Friday, August 21, 2020

Making Changes to Series and DataFrames

Python Pandas Tutorial: A Complete Introduction for Beginners ...

Now that we know various ways of subsetting and slicing our data, we should be able to alter our
data objects.

1. Add Additional Columns

The type of the Born and Died columns is object, meaning they are strings.

print(scientists['Born'].dtype)
object
print(scientists['Died'].dtype)
object 

We can convert the strings to a proper datetime type so we can perform common date and time operations
(e.g., take differences between dates or calculate a person’s age). You can provide your own format if you have a date that has a specific format.

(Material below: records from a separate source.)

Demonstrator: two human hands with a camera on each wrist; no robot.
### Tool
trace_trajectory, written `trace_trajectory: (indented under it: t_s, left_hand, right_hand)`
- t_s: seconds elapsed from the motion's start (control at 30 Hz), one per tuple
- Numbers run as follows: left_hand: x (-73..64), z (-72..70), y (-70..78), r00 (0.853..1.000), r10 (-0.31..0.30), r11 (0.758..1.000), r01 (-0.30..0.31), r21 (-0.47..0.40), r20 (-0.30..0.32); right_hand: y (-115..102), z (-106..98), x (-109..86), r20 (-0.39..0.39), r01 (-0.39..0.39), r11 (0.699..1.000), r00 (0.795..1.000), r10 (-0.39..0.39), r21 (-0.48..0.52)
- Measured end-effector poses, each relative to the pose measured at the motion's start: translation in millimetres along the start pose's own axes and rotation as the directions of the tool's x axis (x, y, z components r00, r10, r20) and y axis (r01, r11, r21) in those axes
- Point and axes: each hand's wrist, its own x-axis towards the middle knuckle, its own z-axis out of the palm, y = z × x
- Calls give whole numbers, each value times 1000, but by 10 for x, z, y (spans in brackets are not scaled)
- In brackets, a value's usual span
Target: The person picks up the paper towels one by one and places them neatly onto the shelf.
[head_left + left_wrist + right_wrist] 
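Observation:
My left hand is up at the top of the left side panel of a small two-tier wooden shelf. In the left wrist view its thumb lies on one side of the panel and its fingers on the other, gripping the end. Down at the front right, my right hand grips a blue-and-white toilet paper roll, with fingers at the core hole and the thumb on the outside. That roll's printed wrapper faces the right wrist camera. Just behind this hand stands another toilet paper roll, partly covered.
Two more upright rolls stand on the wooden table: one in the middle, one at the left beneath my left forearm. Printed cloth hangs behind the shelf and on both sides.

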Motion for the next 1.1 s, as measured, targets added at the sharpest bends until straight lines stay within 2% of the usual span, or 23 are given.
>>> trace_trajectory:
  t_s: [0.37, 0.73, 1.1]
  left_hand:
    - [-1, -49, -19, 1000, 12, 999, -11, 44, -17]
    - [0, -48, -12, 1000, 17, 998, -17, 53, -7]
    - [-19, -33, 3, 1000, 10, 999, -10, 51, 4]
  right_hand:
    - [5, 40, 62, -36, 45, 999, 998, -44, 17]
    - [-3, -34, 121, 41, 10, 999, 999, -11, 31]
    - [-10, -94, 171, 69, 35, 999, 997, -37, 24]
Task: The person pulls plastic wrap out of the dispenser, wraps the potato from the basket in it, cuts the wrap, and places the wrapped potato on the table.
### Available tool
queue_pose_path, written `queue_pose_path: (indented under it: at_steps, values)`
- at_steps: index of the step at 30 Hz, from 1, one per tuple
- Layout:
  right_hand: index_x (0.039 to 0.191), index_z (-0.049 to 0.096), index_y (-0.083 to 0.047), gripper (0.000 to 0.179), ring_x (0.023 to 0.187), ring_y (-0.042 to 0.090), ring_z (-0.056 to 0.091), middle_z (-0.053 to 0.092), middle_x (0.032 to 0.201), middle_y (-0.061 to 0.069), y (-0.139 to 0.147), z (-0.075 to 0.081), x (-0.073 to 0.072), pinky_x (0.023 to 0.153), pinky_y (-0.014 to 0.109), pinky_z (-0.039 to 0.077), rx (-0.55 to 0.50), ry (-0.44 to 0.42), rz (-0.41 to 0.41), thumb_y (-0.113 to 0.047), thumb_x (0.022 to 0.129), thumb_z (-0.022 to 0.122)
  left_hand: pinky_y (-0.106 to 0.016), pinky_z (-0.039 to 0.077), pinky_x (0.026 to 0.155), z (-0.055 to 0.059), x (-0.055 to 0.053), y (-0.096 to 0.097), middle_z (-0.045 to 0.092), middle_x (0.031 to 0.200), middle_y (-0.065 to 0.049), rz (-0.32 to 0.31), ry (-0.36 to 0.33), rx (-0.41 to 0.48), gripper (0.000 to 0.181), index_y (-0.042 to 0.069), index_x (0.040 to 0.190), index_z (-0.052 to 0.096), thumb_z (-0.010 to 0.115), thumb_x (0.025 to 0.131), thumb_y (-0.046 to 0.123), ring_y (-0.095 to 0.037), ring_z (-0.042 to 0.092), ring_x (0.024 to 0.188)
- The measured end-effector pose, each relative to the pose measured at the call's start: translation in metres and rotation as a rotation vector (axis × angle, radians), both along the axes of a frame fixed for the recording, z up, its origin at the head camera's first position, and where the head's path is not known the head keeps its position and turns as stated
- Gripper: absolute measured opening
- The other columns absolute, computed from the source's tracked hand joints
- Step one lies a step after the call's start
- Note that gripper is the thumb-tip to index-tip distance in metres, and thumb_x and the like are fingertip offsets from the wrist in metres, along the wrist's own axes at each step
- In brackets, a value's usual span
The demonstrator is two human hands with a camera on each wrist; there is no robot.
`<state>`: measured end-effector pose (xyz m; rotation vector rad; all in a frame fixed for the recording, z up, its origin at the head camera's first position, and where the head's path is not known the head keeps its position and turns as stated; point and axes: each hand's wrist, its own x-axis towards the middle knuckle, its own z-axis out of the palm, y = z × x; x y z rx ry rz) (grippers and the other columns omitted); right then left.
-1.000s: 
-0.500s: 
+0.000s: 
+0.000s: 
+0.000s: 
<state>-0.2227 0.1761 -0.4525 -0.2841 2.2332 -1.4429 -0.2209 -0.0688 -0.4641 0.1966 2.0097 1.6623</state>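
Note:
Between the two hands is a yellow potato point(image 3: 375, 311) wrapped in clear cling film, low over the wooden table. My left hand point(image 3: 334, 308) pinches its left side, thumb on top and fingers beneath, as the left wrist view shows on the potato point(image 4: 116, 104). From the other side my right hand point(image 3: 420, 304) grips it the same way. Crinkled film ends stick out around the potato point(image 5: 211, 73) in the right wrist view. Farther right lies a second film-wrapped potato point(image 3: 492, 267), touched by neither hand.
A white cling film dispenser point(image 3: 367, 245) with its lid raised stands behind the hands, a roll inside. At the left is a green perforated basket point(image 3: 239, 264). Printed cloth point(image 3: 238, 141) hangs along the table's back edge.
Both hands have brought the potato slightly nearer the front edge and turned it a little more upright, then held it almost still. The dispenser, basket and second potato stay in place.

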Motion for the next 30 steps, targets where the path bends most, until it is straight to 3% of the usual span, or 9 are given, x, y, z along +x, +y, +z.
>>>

A list of format variables can be found in the Python datetime module documentation. The format of our date looks like “YYYY-MM-DD,” so we can use the ‘%Y-%m-%d’ format.

# format the 'Born' column as a datetime
born_datetime = pd.to_datetime(scientists['Born'], format='%Y-%m-%d')
print(born_datetime)

 

# format the 'Died' column as a datetime
died_datetime = pd.to_datetime(scientists['Died'], format='%Y-%m-%d')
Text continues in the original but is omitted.